> [Try it] With no line left out, restate the data word for word.

*** Begin section ***

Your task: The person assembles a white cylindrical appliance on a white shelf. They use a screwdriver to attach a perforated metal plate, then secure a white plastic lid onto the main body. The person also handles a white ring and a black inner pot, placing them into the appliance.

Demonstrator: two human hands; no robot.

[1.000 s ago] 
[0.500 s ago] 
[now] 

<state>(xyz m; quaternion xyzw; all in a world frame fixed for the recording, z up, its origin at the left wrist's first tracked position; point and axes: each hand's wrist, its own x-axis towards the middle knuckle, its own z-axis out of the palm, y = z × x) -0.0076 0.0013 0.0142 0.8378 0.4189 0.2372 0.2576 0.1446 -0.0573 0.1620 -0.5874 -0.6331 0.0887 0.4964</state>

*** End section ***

> [Exercise result]
Your task: The person assembles a white cylindrical appliance on a white shelf. They use a screwdriver to attach a perforated metal plate, then secure a white plastic lid onto the main body. The person also handles a white ring and a black inner pot, placing them into the appliance.

Demonstrator: two human hands; no robot.

[1.000 s ago] 
[0.500 s ago] 
[now] 

<state>(xyz m; quaternion xyzw; all in a world frame fixed for the recording, z up, its origin at the left wrist's first tracked position; point and axes: each hand's wrist, its own x-axis towards the middle knuckle, its own z-axis out of the palm, y = z × x) -0.0076 0.0013 0.0142 0.8378 0.4189 0.2372 0.2576 0.1446 -0.0573 0.1620 -0.5874 -0.6331 0.0887 0.4964</state>

Now the exercise is finished.